Contemplating the works of Shoko Okumura, the observer simultaneously grasps two levels: that of the mimesis of Nature, referring to Japanese artistic conventions, and that of the aesthetic expression of a Pathos, aroused by the changing of the seasons and therefore of flowering, of the fruits, leaves, in parallel with the dynamic perception of light, wind, clouds, reflections on bodies of water. The artist Okumura was born in Japan in 1983, trained in Traditional Japanese Painting at Tokyo University of the Arts, then moved to Florence to study the restoration technique, graduating from the International Art University of the Tuscan capital. Currently the painter-calligrapher lives and works in Milan. It is natural, looking at these works, to ask how an international contemporary artist of oriental culture can continue a remote tradition, so intimately profound, in a globalized context in which the values ​​of identity, belonging, slowness, meditation, memory, they do not cease to be called into question. Her creative attitude conforms to the Japanese aesthetic concept Mono no aware (物 の 哀 れ) marked by a profound perception of the beauty of the Cosmos and Nature, from which flows her emotional participation in the fatal impermanence of natural events, expressed, in heri mmaterial visions of the landscape, in terms of poetry and nostalgia veiled with melancholy. Appreciable is the monochrome pigment, called sumi-e, of the work entitled Waltz in gray / Waltz in gray, in which the sacred Sakura tree turns the symbolic pink color into a pale blue-gray. The cherry blossom, in fact, as festive as it is deciduous, a symbol of physical and spiritual spring, combines the sense of precariousness of existence with that of the taste of the instant, the prospect of rebirth and the purity and readiness to sacrifice the samurai. Even the titles of the works, like their representations suspended on the oneiric threshold, reflect the phenomenological events of the appearance and disappearance, of the stasis and of the movement, of the incessant fading of the conditions of nature in the flow of internal projections.
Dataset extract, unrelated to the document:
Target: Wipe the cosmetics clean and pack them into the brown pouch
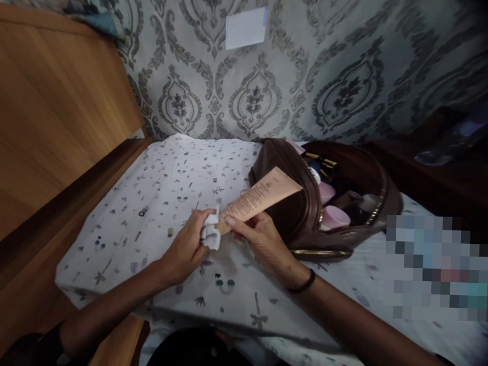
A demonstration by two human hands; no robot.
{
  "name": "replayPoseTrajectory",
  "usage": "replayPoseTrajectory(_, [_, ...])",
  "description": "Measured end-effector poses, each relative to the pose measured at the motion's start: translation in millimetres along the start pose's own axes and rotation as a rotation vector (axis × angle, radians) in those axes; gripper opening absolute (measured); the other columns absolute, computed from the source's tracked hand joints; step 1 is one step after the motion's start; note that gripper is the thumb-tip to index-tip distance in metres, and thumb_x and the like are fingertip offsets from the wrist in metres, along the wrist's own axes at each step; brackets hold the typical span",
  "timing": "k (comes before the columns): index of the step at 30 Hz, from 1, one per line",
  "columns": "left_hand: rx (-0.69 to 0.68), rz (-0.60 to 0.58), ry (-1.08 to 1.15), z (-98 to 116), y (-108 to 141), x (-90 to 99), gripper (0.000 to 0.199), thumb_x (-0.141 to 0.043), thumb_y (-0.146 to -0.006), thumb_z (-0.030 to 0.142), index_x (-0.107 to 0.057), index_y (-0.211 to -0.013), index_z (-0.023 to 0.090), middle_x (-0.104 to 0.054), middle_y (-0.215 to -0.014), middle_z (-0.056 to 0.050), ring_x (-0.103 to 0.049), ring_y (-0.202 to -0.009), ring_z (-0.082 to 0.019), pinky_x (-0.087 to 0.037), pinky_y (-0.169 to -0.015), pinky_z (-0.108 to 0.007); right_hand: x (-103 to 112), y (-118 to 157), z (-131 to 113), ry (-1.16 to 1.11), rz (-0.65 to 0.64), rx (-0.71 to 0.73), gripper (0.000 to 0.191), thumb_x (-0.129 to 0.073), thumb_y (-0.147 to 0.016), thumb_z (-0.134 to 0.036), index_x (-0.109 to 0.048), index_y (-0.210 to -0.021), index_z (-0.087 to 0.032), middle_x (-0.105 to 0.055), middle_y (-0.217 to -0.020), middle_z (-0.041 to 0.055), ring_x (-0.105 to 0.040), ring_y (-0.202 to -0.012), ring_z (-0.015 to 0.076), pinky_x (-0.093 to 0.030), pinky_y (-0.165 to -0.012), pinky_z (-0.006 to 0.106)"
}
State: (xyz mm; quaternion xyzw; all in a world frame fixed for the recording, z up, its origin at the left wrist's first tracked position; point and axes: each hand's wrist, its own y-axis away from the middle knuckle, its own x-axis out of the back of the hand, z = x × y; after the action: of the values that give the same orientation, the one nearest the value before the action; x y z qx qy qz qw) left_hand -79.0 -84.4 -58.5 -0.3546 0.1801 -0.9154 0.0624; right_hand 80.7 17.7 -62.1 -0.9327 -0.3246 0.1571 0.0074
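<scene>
My right hand (262,237) grips a peach-coloured squeeze tube (263,194) near its narrower end, thumb on top. The tube's wide flat end points up and to the right, and small print covers its face. A white cloth or tissue (211,235) is bunched in my left hand (188,248), whose fingers are closed around it. The cloth meets the tube's lower left end, so the cap there is hidden. Just right of the tube stands an unzipped brown bag (283,216) with pink containers (334,217) and other small items inside.
Under the bag lies a white patterned sheet (147,201). A wooden cabinet (59,86) rises at the left. Behind is a wallpapered wall (255,92) with a white paper (246,28) on it. A clear bottle (449,142) appears at the far right, beside a blurred-out patch.
</scene>
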Motion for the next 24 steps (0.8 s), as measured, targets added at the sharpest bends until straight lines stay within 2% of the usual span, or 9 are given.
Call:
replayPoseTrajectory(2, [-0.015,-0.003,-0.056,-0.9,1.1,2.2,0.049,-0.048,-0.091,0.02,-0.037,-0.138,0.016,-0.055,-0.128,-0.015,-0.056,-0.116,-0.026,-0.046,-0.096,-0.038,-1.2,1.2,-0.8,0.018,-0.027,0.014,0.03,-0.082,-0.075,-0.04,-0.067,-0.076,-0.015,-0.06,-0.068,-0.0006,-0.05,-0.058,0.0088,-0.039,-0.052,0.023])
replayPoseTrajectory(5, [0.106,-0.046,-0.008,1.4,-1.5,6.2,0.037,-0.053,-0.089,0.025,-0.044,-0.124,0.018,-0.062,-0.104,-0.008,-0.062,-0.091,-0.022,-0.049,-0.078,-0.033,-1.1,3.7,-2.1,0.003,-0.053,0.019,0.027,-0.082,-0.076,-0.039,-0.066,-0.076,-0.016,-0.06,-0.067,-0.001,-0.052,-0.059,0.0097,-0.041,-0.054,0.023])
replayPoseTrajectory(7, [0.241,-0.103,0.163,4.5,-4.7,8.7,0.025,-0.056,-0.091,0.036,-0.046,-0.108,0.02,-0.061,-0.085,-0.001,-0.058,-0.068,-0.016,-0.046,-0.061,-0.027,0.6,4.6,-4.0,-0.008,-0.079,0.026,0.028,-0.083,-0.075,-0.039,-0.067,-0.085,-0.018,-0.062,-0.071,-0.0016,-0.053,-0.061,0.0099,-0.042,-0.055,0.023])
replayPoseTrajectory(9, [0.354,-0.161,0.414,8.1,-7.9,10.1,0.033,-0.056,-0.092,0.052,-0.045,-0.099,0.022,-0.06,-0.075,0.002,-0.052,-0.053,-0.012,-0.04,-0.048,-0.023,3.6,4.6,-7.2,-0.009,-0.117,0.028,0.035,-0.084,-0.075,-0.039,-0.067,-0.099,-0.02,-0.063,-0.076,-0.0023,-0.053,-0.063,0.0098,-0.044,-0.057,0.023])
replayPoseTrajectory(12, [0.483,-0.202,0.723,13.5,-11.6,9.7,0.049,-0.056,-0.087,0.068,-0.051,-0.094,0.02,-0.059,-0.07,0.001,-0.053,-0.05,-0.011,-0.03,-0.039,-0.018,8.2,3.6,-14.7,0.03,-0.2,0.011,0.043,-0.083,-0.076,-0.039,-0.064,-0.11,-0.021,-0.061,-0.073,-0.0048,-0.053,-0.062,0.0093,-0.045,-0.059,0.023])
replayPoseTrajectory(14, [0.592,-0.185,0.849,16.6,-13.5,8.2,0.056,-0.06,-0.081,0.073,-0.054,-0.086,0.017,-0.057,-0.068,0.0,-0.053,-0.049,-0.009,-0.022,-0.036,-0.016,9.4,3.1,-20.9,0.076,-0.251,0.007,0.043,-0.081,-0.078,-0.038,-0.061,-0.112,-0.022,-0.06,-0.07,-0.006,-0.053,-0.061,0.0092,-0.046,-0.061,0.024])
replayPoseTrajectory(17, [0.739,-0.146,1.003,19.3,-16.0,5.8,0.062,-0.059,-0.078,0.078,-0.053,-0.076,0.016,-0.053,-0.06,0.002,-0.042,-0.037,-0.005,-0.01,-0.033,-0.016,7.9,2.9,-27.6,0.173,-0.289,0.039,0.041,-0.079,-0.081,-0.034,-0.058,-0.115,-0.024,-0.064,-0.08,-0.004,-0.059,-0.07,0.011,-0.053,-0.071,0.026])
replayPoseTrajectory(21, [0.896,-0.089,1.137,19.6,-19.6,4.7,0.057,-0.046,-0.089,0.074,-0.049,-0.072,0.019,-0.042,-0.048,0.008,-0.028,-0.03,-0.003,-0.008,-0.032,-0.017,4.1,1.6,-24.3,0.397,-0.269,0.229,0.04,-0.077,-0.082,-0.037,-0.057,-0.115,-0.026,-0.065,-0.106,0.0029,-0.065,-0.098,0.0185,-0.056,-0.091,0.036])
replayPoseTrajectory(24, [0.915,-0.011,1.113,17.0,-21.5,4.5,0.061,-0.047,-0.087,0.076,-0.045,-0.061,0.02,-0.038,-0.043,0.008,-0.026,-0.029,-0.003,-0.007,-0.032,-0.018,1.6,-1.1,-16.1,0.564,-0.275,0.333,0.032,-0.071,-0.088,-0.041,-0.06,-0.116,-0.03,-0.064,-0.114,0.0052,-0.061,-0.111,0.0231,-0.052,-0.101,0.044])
The shadow of an archaic technique returns and become an image of a way of living the impermanence of being beyond temporal boundaries, on the threshold of a third millennium where it is the digital virtuality that floods the gaze of the observer, both in the East as in the West”.

Viana Conti, Marzo 2020

 

Technique

Pigments silver/gold leaves, Indian Ink on Japanese hand made paper or fabrique

Bio:

Shoko Okumura was born in Chiba, Japan in 1983, she currently lives and works in Milan. She graduated in Traditional Japanese Painting at Tokyo University of the Arts (Tokyo Academy of Fine Arts) in 2008. She received a prestigious scholarship awarded by the Japanese government. Immediately after graduation she moved to Italy to learn the technique of restoration of frescoes at the International University of Art in Florence; Crossing the technique learned with the fresco painting, she learned about the characteristics of the Italian pigments, where she started experimenting by mixing them with the Japanese painting technique, which uses a lot of metal (e.g. silver / gold leaves). Thanks to this experience she became passionate about the result obtained by mixing the two Italian and Japanese techniques. Her main goal is to represent the relationship between nature and man. She has numerous collective and personal exhibitions to her credit both in Italy and abroad.